The lines to copy are those in the records below that hold the word "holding".

Items from a data source
--

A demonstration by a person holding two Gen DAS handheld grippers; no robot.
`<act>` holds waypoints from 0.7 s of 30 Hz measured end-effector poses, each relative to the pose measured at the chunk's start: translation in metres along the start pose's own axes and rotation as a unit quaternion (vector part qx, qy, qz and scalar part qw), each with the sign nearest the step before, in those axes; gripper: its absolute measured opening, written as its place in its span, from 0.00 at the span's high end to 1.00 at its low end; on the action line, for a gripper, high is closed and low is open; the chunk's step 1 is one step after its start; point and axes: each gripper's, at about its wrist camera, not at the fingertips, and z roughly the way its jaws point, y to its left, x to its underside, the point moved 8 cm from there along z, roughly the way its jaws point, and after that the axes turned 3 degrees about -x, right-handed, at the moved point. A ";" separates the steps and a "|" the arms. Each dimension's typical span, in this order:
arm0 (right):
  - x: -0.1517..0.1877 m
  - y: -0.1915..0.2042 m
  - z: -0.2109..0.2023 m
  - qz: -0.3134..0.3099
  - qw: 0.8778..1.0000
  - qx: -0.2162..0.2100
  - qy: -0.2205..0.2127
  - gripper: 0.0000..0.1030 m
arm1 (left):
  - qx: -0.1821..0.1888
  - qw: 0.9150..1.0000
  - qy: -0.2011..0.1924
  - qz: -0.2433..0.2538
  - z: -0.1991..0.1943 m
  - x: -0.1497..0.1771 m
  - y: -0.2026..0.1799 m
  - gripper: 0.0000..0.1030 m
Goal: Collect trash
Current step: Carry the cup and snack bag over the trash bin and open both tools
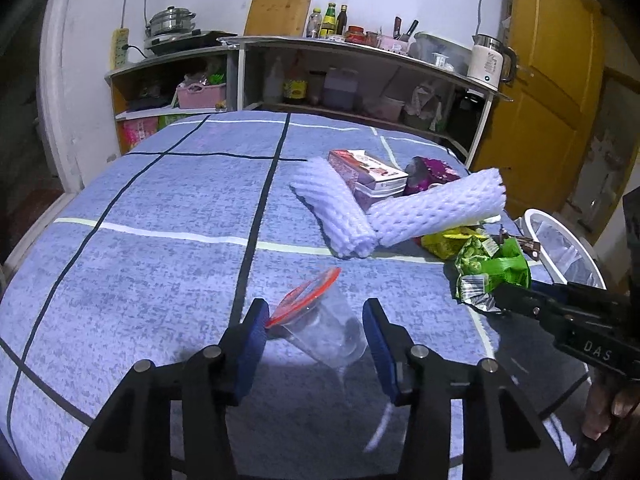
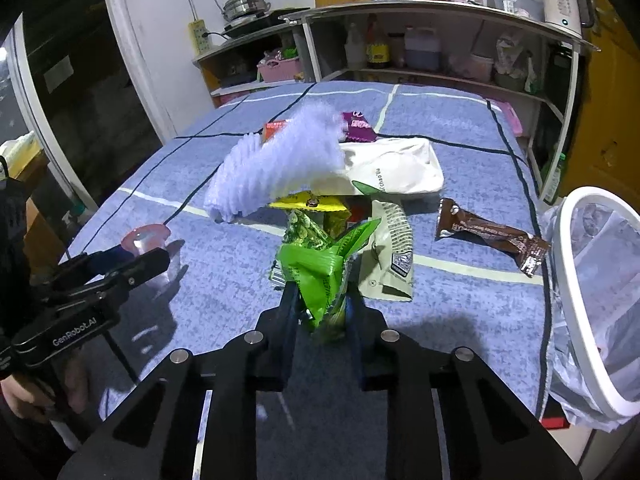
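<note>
My left gripper (image 1: 316, 318) is open around a clear plastic cup with a red rim (image 1: 320, 320) that lies on its side on the blue cloth; the jaws stand either side of it, not touching. The cup also shows in the right wrist view (image 2: 150, 246). My right gripper (image 2: 322, 300) is shut on a green snack wrapper (image 2: 316, 272), also seen in the left wrist view (image 1: 492, 264). A white-rimmed bin with a plastic liner (image 2: 576, 280) stands at the table's right edge.
On the blue checked tablecloth (image 1: 160, 248) lie two white foam nets (image 1: 400, 208), a pink box (image 1: 368, 172), a purple wrapper (image 1: 432, 172), a yellow wrapper (image 2: 308, 202), a white pouch (image 2: 396, 168) and a brown bar wrapper (image 2: 492, 236). Shelves stand behind.
</note>
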 end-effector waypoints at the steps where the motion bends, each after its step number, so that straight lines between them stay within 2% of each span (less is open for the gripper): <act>1: 0.000 0.000 -0.003 0.000 1.000 0.000 -0.002 0.78 | 0.003 1.000 -0.002 0.002 -0.002 0.000 -0.003 0.53; 8: 0.006 0.000 -0.023 0.004 1.000 0.001 -0.016 0.79 | 0.018 1.000 -0.013 0.011 -0.018 -0.003 -0.021 0.56; 21: 0.015 -0.032 -0.074 0.037 0.997 0.028 -0.054 0.79 | 0.067 0.996 -0.032 0.051 -0.040 -0.016 -0.083 0.57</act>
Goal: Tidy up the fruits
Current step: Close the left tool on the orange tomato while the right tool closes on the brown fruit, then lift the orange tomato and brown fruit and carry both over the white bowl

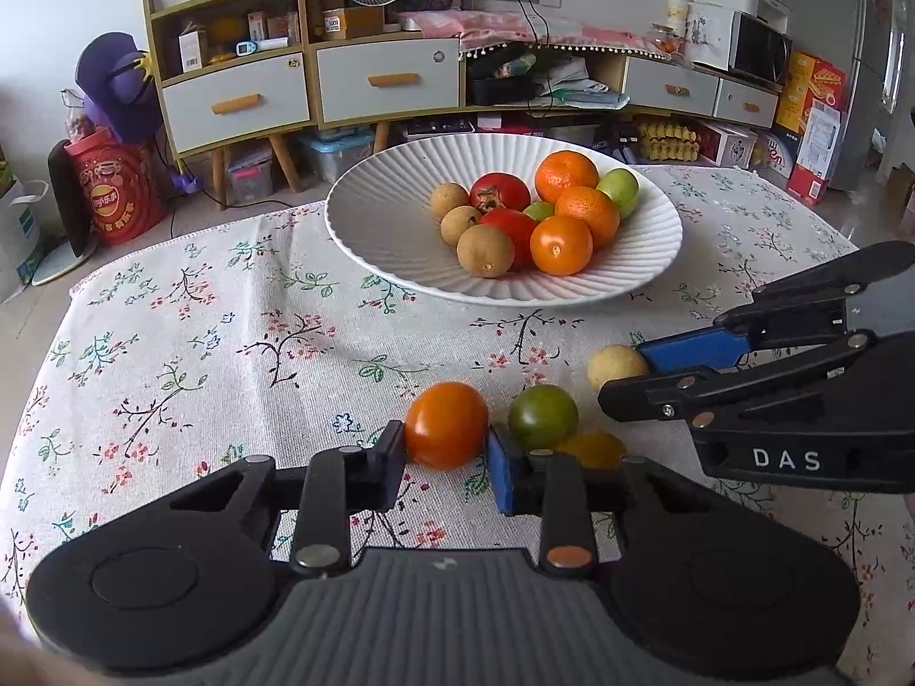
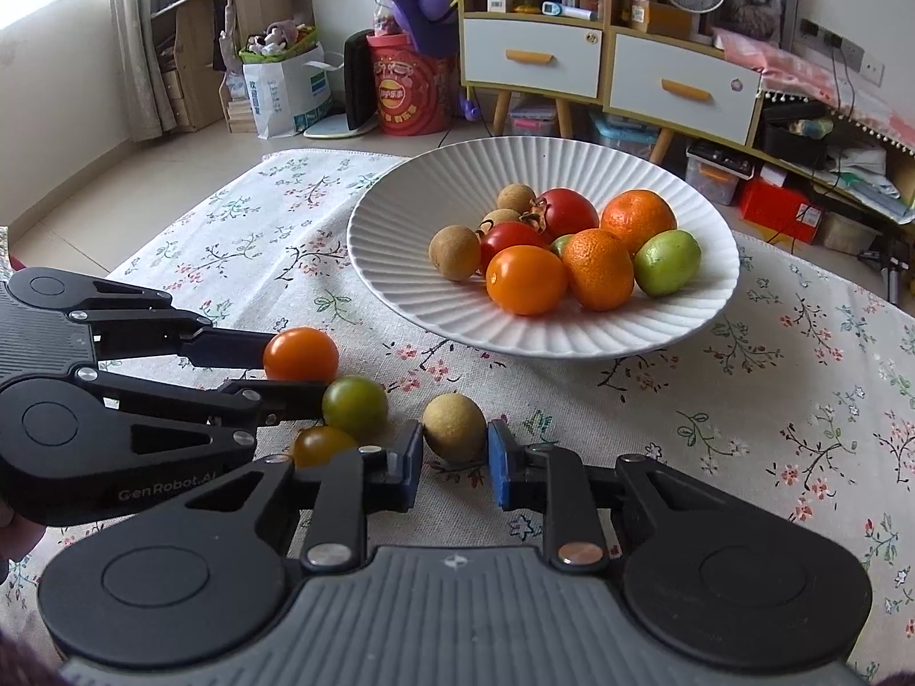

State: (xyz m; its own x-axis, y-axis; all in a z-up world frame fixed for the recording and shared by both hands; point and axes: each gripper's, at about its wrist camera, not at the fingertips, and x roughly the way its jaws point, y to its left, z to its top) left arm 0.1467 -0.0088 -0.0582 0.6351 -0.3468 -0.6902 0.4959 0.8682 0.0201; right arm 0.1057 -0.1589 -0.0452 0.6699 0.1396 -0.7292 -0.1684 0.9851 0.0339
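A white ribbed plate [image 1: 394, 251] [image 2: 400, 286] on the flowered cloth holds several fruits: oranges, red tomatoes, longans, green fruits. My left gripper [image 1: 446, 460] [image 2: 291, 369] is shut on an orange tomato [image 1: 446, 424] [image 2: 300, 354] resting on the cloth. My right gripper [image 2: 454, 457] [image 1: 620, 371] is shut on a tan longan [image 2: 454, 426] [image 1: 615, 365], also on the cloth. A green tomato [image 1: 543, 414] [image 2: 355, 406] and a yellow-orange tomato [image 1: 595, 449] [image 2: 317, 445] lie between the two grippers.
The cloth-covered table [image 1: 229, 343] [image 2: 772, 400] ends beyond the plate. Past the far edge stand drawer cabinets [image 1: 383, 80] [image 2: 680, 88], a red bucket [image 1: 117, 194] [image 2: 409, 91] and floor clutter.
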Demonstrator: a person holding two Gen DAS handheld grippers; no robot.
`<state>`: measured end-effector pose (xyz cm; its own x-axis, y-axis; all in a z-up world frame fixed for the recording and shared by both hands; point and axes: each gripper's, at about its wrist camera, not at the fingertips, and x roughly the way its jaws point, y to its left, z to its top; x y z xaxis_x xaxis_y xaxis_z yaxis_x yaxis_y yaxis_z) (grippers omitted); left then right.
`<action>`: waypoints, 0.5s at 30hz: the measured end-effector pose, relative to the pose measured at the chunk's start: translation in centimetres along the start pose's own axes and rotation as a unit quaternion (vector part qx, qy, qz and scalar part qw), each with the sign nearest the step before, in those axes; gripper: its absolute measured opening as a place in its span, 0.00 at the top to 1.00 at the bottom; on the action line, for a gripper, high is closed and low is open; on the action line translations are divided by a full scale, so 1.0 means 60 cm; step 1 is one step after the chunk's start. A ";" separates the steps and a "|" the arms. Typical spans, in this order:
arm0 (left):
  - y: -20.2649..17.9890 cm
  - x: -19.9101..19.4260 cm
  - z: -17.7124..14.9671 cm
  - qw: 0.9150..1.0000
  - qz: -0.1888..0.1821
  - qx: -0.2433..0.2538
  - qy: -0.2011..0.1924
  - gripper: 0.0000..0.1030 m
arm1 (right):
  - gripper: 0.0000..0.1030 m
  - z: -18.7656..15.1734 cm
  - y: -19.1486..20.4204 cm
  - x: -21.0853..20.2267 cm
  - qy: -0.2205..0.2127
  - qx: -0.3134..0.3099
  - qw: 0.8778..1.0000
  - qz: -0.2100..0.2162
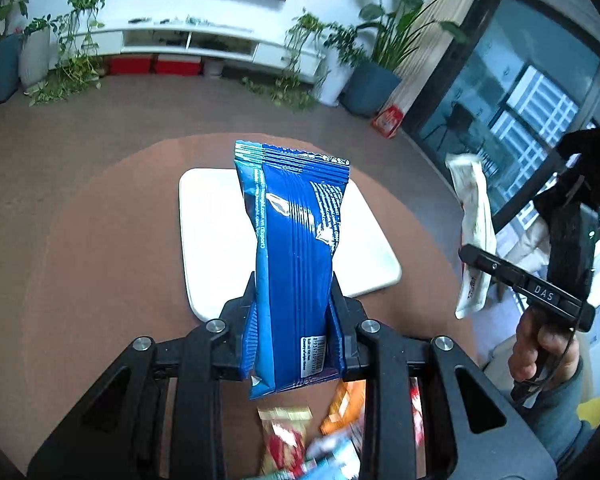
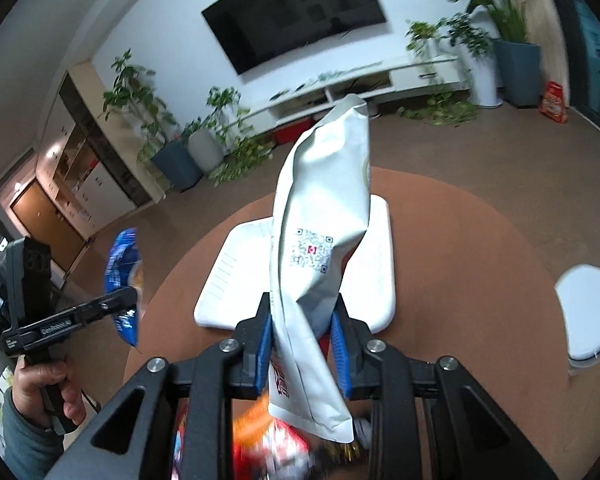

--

_WRITTEN SOLUTION_.
A demonstration by a person holding two Gen DAS handheld grippers; no robot.
Demonstrator: a person holding two Gen DAS handheld grippers; no robot.

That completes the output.